Dans une marmite de 3-4 litres, chauffer l'huile à feu moyen. Ajouter les tiges de cebolla larga coupées en deux et les gousses d'ail écrasées. Faire revenir 2 minutes en remuant jusqu'à ce que les arômes s'éveillent et que la cebolla ramollisse légèrement sans dorer.

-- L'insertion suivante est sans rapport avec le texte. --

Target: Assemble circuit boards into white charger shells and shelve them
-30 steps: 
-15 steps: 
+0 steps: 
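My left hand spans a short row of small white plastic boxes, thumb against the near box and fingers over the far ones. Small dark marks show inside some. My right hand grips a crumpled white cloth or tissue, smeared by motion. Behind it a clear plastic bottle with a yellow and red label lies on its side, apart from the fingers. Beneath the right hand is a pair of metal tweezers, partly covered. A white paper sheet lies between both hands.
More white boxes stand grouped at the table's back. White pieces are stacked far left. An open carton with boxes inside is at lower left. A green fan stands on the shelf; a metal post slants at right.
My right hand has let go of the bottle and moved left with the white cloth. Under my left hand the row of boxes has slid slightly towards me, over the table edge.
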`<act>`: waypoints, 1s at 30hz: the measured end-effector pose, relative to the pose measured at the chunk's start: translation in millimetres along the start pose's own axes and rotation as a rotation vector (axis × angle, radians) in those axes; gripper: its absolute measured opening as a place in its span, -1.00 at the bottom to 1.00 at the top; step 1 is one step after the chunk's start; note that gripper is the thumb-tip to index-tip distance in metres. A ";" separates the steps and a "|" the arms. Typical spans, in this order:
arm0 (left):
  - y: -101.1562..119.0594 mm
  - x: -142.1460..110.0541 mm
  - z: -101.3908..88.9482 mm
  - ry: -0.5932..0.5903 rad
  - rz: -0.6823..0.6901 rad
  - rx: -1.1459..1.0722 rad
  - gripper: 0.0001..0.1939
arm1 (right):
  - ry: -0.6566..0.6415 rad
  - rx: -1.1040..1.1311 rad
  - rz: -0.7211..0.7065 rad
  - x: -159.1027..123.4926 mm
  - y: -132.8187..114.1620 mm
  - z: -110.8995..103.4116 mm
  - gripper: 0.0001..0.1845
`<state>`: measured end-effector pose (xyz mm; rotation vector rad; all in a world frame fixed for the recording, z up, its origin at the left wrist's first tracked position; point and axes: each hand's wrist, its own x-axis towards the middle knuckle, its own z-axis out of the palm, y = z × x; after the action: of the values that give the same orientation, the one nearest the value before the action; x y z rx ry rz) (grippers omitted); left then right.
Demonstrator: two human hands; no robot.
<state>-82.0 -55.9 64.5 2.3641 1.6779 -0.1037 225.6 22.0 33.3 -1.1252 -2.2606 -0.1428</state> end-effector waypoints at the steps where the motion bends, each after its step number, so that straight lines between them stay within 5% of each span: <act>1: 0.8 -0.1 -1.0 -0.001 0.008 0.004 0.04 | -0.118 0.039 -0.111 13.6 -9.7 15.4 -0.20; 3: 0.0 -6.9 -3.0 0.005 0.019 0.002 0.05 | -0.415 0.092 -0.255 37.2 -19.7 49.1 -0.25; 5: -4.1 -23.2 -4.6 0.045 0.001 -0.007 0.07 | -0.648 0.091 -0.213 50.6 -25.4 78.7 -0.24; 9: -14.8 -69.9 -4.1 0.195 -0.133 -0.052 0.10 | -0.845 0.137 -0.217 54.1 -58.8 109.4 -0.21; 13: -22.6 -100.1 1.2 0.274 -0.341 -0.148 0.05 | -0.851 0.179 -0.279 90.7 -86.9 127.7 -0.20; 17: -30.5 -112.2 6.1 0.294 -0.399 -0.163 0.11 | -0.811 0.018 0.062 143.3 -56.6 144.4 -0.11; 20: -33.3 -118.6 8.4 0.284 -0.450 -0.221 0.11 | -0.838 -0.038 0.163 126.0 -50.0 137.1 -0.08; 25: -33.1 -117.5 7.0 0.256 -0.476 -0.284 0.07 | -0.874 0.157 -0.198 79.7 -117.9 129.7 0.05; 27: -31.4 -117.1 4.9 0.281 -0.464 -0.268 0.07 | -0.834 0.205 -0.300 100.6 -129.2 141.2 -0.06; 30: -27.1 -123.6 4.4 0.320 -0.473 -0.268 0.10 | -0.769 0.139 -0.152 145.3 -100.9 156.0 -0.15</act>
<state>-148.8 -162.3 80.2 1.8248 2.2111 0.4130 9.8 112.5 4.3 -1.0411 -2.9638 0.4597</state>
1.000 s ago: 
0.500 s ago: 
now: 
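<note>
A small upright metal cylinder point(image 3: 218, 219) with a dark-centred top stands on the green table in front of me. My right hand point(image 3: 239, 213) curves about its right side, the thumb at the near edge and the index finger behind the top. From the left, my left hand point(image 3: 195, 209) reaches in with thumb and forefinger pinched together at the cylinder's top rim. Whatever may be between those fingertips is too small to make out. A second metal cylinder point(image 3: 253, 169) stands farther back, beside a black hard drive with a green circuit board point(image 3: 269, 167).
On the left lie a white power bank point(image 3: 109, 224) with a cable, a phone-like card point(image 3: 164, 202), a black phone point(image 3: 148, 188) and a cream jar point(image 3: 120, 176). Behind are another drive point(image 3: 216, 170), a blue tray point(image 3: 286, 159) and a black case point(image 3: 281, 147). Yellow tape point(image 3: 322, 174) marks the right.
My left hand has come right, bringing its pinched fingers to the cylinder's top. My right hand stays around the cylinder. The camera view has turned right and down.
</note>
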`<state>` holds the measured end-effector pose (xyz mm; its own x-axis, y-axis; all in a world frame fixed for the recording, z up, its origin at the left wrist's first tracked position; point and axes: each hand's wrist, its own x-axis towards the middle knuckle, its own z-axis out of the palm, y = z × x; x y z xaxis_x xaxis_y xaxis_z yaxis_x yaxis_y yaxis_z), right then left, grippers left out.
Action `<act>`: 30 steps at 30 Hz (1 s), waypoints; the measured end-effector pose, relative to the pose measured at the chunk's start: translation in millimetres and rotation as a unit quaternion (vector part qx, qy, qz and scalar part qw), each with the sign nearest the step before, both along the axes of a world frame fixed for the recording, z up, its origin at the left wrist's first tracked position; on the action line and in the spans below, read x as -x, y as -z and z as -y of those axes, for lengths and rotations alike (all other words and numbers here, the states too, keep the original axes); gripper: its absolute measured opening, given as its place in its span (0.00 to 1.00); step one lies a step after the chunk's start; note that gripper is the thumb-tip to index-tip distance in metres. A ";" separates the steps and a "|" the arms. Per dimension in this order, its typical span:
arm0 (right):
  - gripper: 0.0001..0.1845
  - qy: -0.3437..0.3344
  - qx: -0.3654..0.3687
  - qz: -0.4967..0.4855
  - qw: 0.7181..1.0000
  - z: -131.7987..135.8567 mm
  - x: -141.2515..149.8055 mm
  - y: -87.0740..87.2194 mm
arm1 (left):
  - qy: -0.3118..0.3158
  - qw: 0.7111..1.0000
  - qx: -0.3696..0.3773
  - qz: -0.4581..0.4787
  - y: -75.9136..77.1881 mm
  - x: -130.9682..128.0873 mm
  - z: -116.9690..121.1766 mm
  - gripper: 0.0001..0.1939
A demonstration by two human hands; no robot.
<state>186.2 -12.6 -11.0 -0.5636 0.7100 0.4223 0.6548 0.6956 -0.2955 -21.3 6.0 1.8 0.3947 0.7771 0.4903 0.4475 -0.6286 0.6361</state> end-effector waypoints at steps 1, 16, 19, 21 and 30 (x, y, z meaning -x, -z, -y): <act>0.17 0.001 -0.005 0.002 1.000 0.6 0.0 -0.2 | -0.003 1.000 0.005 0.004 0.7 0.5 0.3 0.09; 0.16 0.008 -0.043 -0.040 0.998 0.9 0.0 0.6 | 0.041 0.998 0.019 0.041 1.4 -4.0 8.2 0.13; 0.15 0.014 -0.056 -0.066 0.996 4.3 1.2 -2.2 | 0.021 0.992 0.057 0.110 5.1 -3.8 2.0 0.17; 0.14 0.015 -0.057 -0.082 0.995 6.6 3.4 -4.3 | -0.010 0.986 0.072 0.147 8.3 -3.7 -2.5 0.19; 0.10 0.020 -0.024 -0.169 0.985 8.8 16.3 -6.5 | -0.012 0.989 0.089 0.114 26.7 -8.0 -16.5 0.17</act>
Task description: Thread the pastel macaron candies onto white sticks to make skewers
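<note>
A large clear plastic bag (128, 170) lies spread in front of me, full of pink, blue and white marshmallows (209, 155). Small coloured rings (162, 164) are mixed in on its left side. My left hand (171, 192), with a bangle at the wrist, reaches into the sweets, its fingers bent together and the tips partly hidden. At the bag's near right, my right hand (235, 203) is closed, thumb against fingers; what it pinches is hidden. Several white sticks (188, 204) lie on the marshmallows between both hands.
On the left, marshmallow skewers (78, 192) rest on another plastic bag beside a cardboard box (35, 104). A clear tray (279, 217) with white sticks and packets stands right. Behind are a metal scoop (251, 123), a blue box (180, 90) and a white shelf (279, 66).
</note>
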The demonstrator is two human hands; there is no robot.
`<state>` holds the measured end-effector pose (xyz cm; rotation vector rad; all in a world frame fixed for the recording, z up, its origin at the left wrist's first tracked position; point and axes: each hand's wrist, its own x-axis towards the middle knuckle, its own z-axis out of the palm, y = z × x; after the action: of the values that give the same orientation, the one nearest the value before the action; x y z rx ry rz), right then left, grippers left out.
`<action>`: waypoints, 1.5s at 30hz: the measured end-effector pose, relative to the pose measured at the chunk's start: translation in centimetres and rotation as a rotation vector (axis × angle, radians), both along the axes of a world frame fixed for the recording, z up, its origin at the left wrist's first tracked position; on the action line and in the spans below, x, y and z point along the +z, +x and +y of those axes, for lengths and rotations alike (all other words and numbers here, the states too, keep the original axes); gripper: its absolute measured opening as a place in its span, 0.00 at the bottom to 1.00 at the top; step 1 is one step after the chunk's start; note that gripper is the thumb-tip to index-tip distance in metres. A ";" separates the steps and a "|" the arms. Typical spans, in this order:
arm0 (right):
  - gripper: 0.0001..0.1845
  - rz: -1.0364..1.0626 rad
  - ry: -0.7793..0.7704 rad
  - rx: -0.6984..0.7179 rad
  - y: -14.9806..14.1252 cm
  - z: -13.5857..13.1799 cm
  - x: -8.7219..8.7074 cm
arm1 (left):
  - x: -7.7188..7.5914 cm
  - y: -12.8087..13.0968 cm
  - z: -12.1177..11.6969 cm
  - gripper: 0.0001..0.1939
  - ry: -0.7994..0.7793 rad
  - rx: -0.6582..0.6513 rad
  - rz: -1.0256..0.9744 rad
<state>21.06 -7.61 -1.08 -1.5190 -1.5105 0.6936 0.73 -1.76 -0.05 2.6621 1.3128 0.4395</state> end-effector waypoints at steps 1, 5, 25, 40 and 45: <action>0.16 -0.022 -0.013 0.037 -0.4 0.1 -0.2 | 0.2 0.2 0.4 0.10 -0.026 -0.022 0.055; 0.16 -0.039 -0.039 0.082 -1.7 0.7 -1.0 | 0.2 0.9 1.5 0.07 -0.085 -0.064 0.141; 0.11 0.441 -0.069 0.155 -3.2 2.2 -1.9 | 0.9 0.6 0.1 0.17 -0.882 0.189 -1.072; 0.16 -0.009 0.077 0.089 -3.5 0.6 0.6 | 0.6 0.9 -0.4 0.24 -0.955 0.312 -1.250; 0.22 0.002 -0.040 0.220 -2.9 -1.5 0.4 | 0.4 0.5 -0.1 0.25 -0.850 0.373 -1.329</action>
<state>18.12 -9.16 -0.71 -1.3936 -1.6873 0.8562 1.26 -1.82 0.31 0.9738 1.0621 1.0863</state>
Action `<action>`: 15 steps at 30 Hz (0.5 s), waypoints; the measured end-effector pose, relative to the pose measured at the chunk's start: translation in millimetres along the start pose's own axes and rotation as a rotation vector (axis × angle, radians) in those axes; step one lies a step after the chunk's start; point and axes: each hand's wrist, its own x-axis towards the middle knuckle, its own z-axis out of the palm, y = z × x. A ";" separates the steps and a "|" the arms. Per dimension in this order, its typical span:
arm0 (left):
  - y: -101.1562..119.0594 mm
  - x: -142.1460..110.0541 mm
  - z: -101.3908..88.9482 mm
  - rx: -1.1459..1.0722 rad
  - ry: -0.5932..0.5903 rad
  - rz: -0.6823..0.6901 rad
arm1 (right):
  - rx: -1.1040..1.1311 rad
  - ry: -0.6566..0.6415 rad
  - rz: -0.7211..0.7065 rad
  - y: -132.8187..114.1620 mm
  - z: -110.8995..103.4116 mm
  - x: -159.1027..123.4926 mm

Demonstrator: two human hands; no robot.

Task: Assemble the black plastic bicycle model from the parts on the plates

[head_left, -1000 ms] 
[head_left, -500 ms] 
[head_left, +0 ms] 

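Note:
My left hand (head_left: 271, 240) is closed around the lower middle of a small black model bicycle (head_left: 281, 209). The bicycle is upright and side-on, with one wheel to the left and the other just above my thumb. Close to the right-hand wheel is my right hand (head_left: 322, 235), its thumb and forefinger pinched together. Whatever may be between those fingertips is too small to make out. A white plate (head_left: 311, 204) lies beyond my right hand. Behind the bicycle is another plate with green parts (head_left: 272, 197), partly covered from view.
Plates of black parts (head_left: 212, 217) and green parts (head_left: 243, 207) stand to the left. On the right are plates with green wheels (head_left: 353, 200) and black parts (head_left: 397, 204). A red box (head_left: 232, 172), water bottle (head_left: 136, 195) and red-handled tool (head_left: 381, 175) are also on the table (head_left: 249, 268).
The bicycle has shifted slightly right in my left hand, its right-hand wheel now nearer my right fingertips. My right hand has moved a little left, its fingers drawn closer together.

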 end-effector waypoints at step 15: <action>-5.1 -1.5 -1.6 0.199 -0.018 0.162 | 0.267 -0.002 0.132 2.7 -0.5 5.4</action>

Cette étape est absente de nombreuses recettes grand public mais transforme radicalement la profondeur du bouillon — une base suée vaut bien plus qu'une base bouillie à froid.
Verser 1200 ml d'eau froide sur la cebolla et l'ail sués. Si on utilise un cube de caldo de pollo, l'émietter maintenant. Porter à ébullition à feu vif. Dès les premiers bouillons, saler légèrement (en tenant compte du cube), poivrer. Maintenir à ébullition franche 2 minutes pour extraire toutes les saveurs de la cebolla. Le bouillon doit être légèrement doré et très parfumé à ce stade.
Égoutter les papas criollas et les plonger dans le bouillon bouillonnant. Réduire le feu à moyen pour maintenir une ébullition vive mais contrôlée. Cuire 12-15 minutes en surveillant attentivement à partir de la 10ème minute — la papa criolla (Solanum phureja) se désintègre très rapidement. L'objectif est d'avoir des morceaux tendres qui s'écrasent facilement à la fourchette, mais pas une purée. Quelques morceaux se défaisant naturellement dans le bouillon est normal — cela donne au caldo sa texture légèrement veloutée et sa belle couleur dorée.
Réduire le feu pour atteindre un frémissement doux — le bouillon ne doit plus bouillir vigoureusement. Casser les 4 oeufs délicatement, un à un, directement dans le caldo en les espaçant bien. Couvrir la marmite et laisser cuire 3-4 minutes — le blanc doit être juste pris (opaque) et le jaune encore coulant, c'est l'état tibio. Ne pas mélanger le bouillon pendant cette cuisson pour ne pas briser les oeufs.
Si on utilise les guascas, les ajouter 30 secondes avant d'éteindre le feu — elles infusent très rapidement et n'ont pas besoin de longue cuisson. Retirer les tiges de cebolla larga. Éteindre le feu. Hors du feu, parsemer la moitié du cilantro haché dans la marmite. Le reste sera ajouté dans chaque bol au service. Le cilantro ne se cuit jamais — la chaleur résiduelle du bouillon suffit à en révéler les arômes sans les détruire.
Réchauffer les bols (passer sous eau chaude ou mettre 1 minute au four à 80°C). Avec une louche, déposer d'abord les morceaux de papa criolla dans chaque bol, puis verser le bouillon chaud. Déposer délicatement un oeuf tibio par bol. Parsemer de cilantro frais haché finement. Si on utilise le hogao, déposer une cuillère à soupe sur le côté. Servir immédiatement avec arepa blanca colombiana ou almojábana grillée.